Eddie looked at him, surprised, waiting for the punchline.

Richie held out his hand. 'No fake, Jake. Can I have some?'

Eddie shrugged with his good shoulder — an oddly disjointed movement — and handed it over. Richie triggered the aspirator and breathed deep. 'Needed that,' he said, and handed it back. He was coughing a little, but his eyes were sober.

'Me too,' Stan said. 'Okay?'

So one after another they used Eddie's aspirator. When it came back to him, Eddie jammed it in his back pocket, where the nozzle stuck out.
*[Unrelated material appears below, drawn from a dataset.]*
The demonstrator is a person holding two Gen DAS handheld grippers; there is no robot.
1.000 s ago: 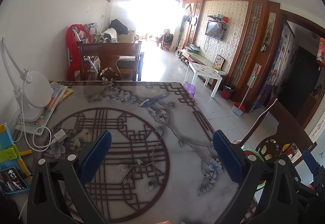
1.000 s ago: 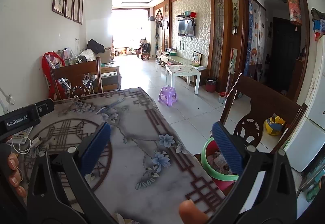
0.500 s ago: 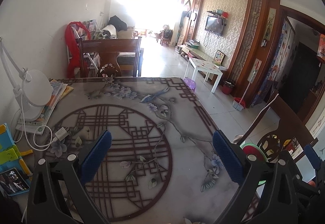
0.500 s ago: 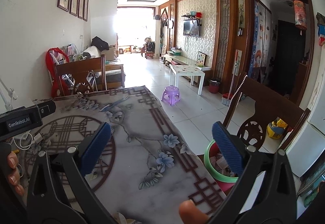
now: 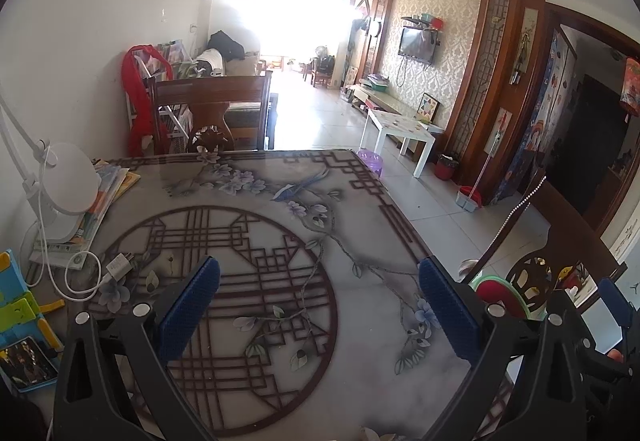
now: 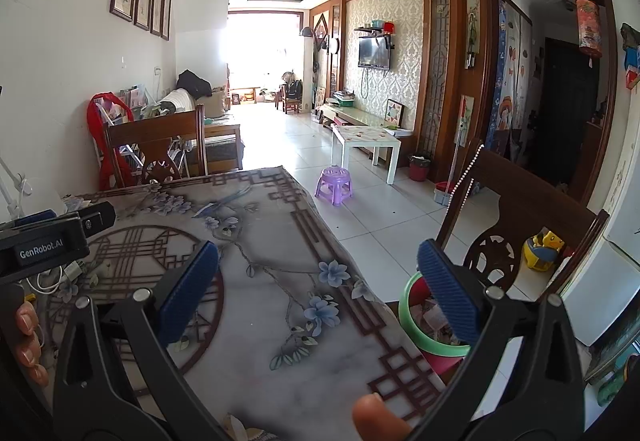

They turned to look at the house again.

'Does anybody live on this street?' Beverly asked in a low voice.

'Not this end of it,' Mike said. 'Not anymore. I guess there are still bums sometimes. Guys that come through on the freights.'

'They wouldn't see anything,' Stan said. 'They'd be safe. Most of them, anyway.' He looked at Bill. 'Can any grownups at all see It, do you think,

Bill?'

'I don't nuh-know,' Bill said. 'There must be suh-suh-some.'

'I wish we could meet one,' Richie said glumly. 'This really isn't a job for kids, you know what I mean?'

Bill knew. Whenever the Hardy Boys got into trouble, Fenton Hardy was around to bail them out. Same with Rick Brant's dad in the Rick Brant Science Adventures. Shit, even Nancy Drew had a father who would show up in the nick of time if the bad guys tied her up and threw her into an abandoned mine or something.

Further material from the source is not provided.